Task to carry out
Locate, in the data below, the line that contains "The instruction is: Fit" and the line that contains "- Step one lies"; reproduce exactly those two lines and every line between them, nothing more.

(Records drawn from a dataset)
-- -- --
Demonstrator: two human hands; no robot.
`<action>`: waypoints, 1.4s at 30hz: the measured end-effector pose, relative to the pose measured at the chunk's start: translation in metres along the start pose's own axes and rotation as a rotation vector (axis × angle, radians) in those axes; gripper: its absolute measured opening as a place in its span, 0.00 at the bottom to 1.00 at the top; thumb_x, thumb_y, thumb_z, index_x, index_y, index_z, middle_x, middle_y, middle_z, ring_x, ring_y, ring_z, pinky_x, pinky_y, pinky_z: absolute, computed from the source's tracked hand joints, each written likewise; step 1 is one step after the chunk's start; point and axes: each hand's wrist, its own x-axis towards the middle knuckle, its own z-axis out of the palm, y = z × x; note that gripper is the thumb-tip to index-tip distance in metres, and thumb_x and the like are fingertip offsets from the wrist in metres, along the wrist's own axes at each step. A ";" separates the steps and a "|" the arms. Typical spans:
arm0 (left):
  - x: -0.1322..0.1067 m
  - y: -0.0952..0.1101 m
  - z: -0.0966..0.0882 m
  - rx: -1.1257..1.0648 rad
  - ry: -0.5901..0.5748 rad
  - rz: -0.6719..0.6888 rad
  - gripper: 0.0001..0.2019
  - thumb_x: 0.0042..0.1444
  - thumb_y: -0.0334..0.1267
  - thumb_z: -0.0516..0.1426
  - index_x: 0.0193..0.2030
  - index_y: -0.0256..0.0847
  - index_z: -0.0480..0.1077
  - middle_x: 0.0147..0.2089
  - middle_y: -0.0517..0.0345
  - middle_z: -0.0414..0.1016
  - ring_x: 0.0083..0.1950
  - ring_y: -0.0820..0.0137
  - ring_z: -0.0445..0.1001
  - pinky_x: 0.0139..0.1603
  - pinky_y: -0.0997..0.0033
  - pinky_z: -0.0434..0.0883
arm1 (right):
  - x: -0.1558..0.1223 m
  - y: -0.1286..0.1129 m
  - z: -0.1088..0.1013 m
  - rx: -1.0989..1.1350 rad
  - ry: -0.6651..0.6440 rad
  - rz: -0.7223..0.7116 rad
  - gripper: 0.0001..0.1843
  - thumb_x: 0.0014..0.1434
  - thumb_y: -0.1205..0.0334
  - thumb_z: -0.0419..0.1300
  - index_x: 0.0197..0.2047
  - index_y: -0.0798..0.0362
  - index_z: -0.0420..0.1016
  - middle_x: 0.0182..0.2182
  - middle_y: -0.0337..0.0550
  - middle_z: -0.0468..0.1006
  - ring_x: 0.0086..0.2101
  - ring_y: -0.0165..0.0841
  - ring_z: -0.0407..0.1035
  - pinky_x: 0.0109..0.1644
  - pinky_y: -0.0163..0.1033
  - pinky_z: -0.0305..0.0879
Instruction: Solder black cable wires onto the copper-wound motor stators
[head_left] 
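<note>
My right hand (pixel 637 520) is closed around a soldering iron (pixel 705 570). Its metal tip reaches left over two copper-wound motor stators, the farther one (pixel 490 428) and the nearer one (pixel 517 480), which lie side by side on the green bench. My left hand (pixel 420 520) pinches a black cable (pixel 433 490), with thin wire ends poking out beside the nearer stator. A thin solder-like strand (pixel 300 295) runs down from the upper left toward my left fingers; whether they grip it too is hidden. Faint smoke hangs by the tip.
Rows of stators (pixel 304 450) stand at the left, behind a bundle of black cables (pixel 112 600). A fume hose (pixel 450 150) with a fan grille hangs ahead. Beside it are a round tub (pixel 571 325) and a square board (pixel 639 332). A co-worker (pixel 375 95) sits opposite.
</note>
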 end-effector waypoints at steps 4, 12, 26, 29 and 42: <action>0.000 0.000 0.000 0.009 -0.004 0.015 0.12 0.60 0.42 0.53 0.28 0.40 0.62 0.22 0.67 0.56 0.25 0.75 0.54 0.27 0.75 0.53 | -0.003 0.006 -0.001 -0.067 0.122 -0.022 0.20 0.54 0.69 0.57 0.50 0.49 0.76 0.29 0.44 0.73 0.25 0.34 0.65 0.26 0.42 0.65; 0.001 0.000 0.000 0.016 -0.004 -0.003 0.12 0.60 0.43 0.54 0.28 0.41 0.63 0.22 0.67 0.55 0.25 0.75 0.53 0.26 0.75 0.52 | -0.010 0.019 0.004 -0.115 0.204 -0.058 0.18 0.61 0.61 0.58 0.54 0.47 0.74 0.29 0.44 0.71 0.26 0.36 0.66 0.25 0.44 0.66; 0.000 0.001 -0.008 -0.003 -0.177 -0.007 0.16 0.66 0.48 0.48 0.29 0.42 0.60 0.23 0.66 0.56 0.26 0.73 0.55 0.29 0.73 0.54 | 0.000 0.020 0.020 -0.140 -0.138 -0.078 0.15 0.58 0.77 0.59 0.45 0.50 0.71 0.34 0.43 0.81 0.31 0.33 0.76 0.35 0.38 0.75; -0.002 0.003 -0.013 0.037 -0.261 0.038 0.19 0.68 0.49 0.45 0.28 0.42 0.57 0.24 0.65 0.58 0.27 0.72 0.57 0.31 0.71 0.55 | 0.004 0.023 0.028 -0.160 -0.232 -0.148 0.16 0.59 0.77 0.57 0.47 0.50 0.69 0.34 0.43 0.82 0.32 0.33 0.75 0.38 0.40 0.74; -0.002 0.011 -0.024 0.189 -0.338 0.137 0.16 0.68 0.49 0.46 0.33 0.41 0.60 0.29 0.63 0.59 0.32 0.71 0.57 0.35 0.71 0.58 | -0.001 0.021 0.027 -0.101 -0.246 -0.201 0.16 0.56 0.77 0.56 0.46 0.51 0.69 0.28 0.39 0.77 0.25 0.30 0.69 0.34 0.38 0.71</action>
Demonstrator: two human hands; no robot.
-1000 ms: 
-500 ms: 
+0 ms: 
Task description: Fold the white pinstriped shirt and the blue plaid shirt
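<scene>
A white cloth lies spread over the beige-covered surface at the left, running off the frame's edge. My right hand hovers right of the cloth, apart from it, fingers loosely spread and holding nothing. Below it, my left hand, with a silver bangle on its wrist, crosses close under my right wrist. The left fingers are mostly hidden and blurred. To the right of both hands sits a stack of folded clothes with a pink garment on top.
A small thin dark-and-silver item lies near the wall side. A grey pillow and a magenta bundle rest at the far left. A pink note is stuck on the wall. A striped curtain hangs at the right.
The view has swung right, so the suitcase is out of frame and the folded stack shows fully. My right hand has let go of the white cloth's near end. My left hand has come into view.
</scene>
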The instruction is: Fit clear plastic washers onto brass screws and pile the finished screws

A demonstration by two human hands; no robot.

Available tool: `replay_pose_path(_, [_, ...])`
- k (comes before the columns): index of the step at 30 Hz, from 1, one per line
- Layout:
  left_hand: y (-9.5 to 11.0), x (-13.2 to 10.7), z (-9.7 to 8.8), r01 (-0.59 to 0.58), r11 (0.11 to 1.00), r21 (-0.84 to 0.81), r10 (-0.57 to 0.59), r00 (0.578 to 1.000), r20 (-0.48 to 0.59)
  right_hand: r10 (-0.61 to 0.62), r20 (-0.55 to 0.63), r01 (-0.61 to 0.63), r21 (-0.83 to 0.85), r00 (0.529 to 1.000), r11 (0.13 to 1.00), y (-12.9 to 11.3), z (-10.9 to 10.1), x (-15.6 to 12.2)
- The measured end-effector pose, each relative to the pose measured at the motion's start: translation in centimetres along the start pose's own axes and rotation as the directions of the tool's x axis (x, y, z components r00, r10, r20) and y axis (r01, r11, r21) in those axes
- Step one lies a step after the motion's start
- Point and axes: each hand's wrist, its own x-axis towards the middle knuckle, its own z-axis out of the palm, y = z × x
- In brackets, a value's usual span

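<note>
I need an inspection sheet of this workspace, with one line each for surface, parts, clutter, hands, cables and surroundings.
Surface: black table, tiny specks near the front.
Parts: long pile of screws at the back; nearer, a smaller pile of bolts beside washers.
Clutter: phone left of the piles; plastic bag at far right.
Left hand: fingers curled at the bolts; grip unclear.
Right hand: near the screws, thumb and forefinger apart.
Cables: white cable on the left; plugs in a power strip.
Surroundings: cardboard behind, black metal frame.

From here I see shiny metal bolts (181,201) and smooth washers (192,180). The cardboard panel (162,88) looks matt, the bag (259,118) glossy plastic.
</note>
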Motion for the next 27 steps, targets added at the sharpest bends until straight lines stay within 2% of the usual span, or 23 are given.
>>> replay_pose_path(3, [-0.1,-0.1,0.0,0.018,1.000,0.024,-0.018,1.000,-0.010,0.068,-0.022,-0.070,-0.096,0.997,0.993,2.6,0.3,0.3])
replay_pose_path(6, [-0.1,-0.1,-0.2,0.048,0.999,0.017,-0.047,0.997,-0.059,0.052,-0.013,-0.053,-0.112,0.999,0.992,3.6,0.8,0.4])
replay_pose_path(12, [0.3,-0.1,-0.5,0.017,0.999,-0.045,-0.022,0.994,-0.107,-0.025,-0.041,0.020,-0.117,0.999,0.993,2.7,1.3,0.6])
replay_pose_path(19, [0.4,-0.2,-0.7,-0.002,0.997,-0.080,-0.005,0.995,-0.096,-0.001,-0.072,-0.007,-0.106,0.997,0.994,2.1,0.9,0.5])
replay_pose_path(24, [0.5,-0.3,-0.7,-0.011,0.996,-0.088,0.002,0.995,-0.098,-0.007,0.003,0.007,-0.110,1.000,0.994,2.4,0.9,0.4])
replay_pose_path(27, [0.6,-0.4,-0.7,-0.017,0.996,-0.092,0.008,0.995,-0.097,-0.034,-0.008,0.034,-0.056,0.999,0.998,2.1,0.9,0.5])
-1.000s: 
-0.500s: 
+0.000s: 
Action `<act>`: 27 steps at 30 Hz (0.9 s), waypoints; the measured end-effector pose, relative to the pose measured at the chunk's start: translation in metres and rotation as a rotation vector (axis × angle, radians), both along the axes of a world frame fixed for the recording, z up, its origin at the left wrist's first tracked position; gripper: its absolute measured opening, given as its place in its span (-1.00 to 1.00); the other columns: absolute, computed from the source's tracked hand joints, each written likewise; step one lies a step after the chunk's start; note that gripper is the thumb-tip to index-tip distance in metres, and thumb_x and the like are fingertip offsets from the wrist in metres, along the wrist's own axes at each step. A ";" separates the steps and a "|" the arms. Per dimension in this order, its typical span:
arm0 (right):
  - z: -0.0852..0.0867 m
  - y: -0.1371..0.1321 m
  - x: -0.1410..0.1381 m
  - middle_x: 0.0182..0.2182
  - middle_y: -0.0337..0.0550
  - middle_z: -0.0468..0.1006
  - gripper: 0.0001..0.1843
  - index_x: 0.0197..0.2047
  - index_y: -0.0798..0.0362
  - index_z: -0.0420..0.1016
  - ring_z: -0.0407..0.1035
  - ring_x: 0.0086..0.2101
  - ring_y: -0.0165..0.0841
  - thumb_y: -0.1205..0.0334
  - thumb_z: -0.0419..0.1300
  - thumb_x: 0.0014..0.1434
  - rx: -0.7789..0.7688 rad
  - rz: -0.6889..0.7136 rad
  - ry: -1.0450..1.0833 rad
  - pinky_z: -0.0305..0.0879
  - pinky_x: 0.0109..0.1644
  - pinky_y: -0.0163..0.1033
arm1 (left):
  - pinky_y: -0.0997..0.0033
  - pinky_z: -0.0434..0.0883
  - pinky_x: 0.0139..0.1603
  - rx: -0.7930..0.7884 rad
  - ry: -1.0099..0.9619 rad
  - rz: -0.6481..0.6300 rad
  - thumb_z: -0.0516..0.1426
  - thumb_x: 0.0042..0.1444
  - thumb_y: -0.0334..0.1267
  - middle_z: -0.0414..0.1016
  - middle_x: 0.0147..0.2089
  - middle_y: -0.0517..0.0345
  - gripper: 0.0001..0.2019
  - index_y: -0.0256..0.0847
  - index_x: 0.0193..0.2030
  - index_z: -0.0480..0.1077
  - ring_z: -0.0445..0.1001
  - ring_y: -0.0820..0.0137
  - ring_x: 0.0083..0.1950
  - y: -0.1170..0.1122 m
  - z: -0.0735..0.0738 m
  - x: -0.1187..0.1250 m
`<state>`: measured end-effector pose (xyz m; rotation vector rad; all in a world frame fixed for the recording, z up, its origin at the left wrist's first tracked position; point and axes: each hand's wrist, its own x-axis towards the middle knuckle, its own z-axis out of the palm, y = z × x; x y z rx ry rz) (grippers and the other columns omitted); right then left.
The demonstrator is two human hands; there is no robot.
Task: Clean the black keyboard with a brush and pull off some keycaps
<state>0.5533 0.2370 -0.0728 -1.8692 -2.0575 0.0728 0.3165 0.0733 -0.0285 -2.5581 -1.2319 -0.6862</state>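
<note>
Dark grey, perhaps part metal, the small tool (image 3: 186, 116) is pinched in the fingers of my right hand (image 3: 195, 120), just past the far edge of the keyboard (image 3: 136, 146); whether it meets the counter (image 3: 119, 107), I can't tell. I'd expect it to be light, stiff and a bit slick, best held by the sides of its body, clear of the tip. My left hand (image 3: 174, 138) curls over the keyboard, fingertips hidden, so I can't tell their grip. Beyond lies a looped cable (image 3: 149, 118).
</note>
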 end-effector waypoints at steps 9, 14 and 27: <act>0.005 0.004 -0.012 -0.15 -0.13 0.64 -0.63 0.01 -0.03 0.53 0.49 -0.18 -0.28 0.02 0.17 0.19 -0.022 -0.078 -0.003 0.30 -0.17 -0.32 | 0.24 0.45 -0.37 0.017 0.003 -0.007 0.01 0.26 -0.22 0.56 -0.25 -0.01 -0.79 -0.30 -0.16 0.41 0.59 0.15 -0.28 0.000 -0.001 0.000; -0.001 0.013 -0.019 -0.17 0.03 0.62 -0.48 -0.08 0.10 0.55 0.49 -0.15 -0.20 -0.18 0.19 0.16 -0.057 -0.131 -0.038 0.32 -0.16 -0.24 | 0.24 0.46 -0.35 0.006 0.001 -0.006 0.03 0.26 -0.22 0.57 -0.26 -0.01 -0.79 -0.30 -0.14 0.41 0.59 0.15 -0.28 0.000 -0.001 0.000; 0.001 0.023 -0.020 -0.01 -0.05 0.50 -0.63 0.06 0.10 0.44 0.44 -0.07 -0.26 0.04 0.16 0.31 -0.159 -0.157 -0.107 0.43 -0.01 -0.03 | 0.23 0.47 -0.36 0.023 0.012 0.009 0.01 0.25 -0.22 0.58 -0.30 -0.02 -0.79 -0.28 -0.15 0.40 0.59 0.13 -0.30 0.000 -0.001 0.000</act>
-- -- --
Exercise result
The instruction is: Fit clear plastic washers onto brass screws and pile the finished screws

A demonstration by two human hands; no robot.

Available tool: `replay_pose_path(_, [_, ...])`
- k (comes before the columns): index of the step at 30 Hz, from 1, one per line
- Layout:
  left_hand: y (-9.5 to 11.0), x (-13.2 to 10.7), z (-9.7 to 8.8), r01 (-0.59 to 0.58), r11 (0.11 to 1.00), r21 (-0.84 to 0.81), r10 (-0.57 to 0.59), r00 (0.578 to 1.000), r20 (-0.48 to 0.59)
  right_hand: r10 (-0.61 to 0.62), r20 (-0.55 to 0.63), r01 (-0.61 to 0.63), r21 (-0.83 to 0.85), r00 (0.529 to 1.000), r11 (0.13 to 1.00), y (-12.9 to 11.3), z (-10.9 to 10.1), x (-15.6 to 12.2)
- The measured end-effector pose, each relative to the pose measured at the motion's start: translation in centimetres along the start pose's own axes and rotation as the directions of the tool's x axis (x, y, z components r00, r10, r20) and y axis (r01, r11, r21) in those axes
- Step one lies a step after the motion's start

The output is finished, and nothing else is needed.